• _TASK ITEM_
Reproduce the entries in full and exactly. Pictures stay out.

[Data excerpts]
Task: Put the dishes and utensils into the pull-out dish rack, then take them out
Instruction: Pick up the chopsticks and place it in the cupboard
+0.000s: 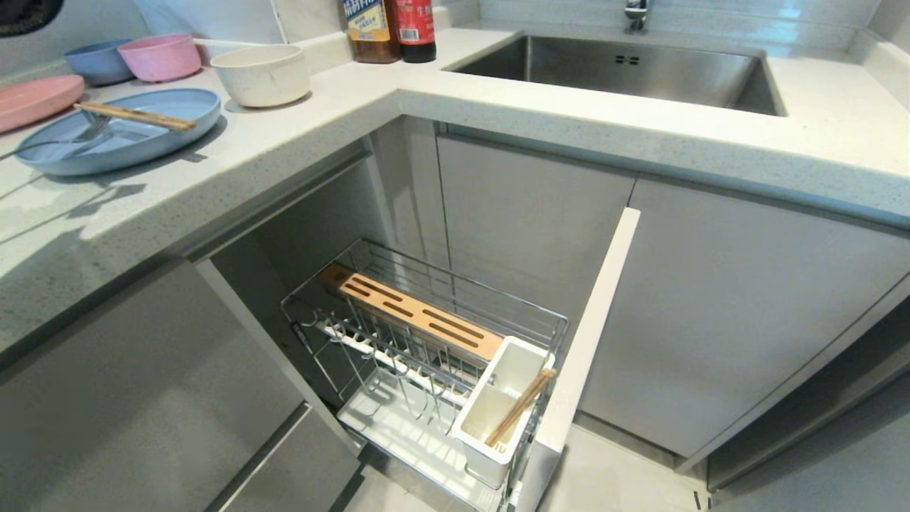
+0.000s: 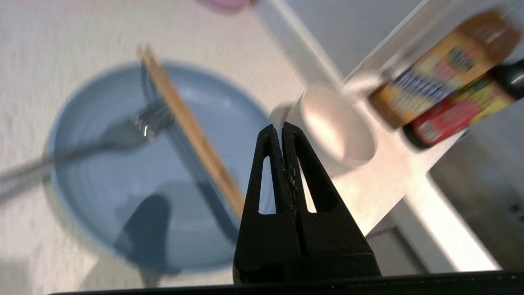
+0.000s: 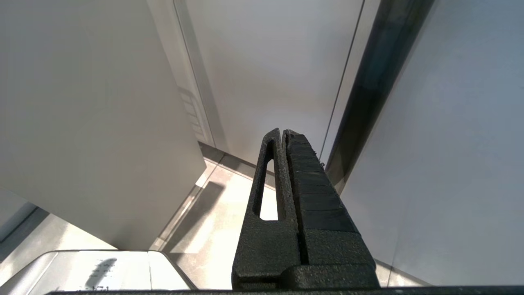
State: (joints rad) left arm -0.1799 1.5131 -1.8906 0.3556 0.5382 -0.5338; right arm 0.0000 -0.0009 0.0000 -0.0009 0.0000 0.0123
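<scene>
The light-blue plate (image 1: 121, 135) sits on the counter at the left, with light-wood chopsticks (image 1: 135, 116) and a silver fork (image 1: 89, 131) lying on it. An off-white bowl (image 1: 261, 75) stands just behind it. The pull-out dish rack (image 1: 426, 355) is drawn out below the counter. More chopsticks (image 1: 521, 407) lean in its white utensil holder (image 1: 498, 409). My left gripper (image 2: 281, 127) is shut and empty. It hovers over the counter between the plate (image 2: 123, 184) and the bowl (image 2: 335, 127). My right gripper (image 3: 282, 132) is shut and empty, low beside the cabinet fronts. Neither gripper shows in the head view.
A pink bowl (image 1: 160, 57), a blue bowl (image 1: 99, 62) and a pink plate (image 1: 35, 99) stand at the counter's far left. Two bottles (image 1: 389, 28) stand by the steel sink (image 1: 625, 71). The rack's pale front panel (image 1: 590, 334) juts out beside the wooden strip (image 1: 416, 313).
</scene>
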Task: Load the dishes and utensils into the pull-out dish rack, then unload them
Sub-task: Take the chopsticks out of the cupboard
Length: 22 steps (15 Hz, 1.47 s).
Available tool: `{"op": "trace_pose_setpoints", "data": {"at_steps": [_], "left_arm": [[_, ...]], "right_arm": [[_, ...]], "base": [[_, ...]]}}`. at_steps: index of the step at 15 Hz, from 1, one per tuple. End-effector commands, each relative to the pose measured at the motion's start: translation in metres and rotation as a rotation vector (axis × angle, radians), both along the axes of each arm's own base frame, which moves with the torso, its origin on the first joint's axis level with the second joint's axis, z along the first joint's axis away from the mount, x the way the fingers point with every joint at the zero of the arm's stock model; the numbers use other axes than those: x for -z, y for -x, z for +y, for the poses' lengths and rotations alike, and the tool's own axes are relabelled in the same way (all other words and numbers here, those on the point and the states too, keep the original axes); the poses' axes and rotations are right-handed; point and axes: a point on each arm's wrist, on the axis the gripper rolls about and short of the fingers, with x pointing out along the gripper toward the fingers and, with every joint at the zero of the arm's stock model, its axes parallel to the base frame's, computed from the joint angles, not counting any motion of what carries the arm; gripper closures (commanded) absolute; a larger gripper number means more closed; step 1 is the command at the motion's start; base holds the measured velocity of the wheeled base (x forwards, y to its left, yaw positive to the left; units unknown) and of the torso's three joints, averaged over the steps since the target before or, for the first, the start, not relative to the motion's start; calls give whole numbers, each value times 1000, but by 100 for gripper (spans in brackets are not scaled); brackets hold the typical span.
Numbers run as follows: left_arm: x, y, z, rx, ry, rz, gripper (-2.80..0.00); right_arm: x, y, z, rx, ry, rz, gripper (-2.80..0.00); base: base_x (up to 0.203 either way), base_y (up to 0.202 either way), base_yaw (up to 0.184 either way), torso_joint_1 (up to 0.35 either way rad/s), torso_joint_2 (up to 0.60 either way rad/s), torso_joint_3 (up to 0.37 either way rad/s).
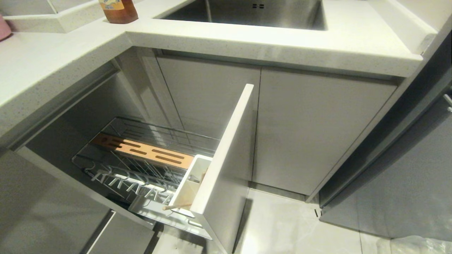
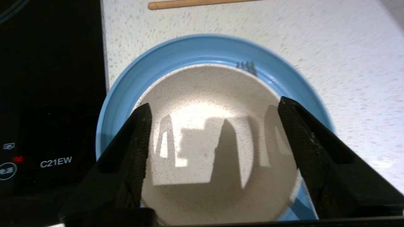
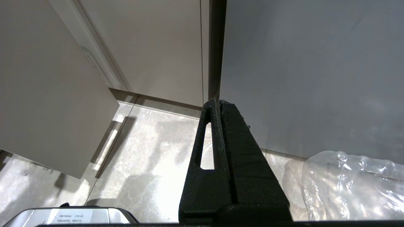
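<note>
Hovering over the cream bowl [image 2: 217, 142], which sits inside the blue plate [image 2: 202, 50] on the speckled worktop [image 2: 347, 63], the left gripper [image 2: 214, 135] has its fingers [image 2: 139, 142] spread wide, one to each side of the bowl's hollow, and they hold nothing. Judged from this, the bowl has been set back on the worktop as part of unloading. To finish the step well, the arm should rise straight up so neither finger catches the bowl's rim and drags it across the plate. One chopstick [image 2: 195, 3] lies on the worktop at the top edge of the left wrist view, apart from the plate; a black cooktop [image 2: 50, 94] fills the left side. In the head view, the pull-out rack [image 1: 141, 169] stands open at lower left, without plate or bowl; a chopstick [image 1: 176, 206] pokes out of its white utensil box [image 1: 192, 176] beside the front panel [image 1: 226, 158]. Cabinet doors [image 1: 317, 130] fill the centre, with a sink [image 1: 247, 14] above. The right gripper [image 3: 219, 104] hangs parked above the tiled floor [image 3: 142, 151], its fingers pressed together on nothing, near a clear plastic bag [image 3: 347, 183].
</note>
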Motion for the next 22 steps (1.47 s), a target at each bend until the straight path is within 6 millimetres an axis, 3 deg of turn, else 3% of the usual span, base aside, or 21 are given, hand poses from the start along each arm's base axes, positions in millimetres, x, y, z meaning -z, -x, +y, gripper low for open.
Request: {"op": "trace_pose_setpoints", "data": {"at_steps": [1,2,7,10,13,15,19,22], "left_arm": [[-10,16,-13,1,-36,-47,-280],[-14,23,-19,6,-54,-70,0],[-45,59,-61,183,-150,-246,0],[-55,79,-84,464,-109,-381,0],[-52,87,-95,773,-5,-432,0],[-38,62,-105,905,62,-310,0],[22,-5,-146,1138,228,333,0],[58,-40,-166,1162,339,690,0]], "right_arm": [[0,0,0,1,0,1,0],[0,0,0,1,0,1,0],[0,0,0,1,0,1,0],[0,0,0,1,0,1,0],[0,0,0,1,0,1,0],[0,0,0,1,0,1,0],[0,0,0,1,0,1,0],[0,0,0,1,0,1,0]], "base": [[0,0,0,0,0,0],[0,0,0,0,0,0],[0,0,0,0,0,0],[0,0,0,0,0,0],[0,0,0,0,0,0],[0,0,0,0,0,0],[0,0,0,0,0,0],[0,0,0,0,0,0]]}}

• _SOLUTION TO THIS TASK_
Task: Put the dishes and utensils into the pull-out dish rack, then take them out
Instruction: Pick up the chopsticks and place it in the cupboard
+0.000s: 
+0.000s: 
+0.000s: 
State: (joints rad) left arm -0.1799 1.5131 -1.8906 0.3556 0.5382 -0.5338; right arm 0.0000 -0.0009 0.0000 -0.0009 0.0000 0.0123
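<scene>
The light-blue plate (image 1: 121, 135) sits on the counter at the left, with light-wood chopsticks (image 1: 135, 116) and a silver fork (image 1: 89, 131) lying on it. An off-white bowl (image 1: 261, 75) stands just behind it. The pull-out dish rack (image 1: 426, 355) is drawn out below the counter. More chopsticks (image 1: 521, 407) lean in its white utensil holder (image 1: 498, 409). My left gripper (image 2: 281, 127) is shut and empty. It hovers over the counter between the plate (image 2: 123, 184) and the bowl (image 2: 335, 127). My right gripper (image 3: 282, 132) is shut and empty, low beside the cabinet fronts. Neither gripper shows in the head view.
A pink bowl (image 1: 160, 57), a blue bowl (image 1: 99, 62) and a pink plate (image 1: 35, 99) stand at the counter's far left. Two bottles (image 1: 389, 28) stand by the steel sink (image 1: 625, 71). The rack's pale front panel (image 1: 590, 334) juts out beside the wooden strip (image 1: 416, 313).
</scene>
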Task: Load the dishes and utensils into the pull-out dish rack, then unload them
Sub-task: Take the chopsticks out of the cupboard
Length: 22 steps (15 Hz, 1.47 s).
Available tool: `{"op": "trace_pose_setpoints", "data": {"at_steps": [_], "left_arm": [[_, ...]], "right_arm": [[_, ...]], "base": [[_, ...]]}}`. at_steps: index of the step at 15 Hz, from 1, one per tuple. End-effector commands, each relative to the pose measured at the motion's start: translation in metres and rotation as a rotation vector (axis × angle, radians), both along the axes of each arm's own base frame, which moves with the torso, its origin on the first joint's axis level with the second joint's axis, z along the first joint's axis away from the mount, x the way the fingers point with every joint at the zero of the arm's stock model; the numbers use other axes than those: x for -z, y for -x, z for +y, for the poses' lengths and rotations alike, and the tool's own axes are relabelled in the same way (all other words and numbers here, those on the point and the states too, keep the original axes); the poses' axes and rotations are right-handed; point and axes: a point on each arm's wrist, on the axis the gripper rolls about and short of the fingers, with x pointing out along the gripper toward the fingers and, with every joint at the zero of the arm's stock model, its axes parallel to the base frame's, computed from the joint angles, not counting any motion of what carries the arm; gripper closures (commanded) absolute; a larger gripper number means more closed; step 1 is the command at the motion's start; base holds the measured velocity of the wheeled base (x forwards, y to its left, yaw positive to the left; units unknown) and of the torso's three joints, averaged over the steps since the target before or, for the first, the start, not relative to the motion's start; calls give whole numbers, each value times 1000, but by 100 for gripper (spans in brackets are not scaled); brackets hold the typical span.
Numbers run as follows: left_arm: x, y, z, rx, ry, rz, gripper (-2.80..0.00); right_arm: x, y, z, rx, ry, rz, gripper (-2.80..0.00); base: base_x (up to 0.203 either way), base_y (up to 0.202 either way), base_yaw (up to 0.184 either way), torso_joint_1 (up to 0.35 either way rad/s), torso_joint_2 (up to 0.60 either way rad/s), torso_joint_3 (up to 0.37 either way rad/s).
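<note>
Hovering over the cream bowl [image 2: 217, 142], which sits inside the blue plate [image 2: 202, 50] on the speckled worktop [image 2: 347, 63], the left gripper [image 2: 214, 135] has its fingers [image 2: 139, 142] spread wide, one to each side of the bowl's hollow, and they hold nothing. Judged from this, the bowl has been set back on the worktop as part of unloading. To finish the step well, the arm should rise straight up so neither finger catches the bowl's rim and drags it across the plate. One chopstick [image 2: 195, 3] lies on the worktop at the top edge of the left wrist view, apart from the plate; a black cooktop [image 2: 50, 94] fills the left side. In the head view, the pull-out rack [image 1: 141, 169] stands open at lower left, without plate or bowl; a chopstick [image 1: 176, 206] pokes out of its white utensil box [image 1: 192, 176] beside the front panel [image 1: 226, 158]. Cabinet doors [image 1: 317, 130] fill the centre, with a sink [image 1: 247, 14] above. The right gripper [image 3: 219, 104] hangs parked above the tiled floor [image 3: 142, 151], its fingers pressed together on nothing, near a clear plastic bag [image 3: 347, 183].
</note>
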Motion for the next 22 steps (1.47 s), a target at each bend until the straight path is within 6 millimetres an axis, 3 deg of turn, else 3% of the usual span, base aside, or 21 are given, hand poses from the start along each arm's base axes, positions in millimetres, x, y, z meaning -z, -x, +y, gripper low for open.
Request: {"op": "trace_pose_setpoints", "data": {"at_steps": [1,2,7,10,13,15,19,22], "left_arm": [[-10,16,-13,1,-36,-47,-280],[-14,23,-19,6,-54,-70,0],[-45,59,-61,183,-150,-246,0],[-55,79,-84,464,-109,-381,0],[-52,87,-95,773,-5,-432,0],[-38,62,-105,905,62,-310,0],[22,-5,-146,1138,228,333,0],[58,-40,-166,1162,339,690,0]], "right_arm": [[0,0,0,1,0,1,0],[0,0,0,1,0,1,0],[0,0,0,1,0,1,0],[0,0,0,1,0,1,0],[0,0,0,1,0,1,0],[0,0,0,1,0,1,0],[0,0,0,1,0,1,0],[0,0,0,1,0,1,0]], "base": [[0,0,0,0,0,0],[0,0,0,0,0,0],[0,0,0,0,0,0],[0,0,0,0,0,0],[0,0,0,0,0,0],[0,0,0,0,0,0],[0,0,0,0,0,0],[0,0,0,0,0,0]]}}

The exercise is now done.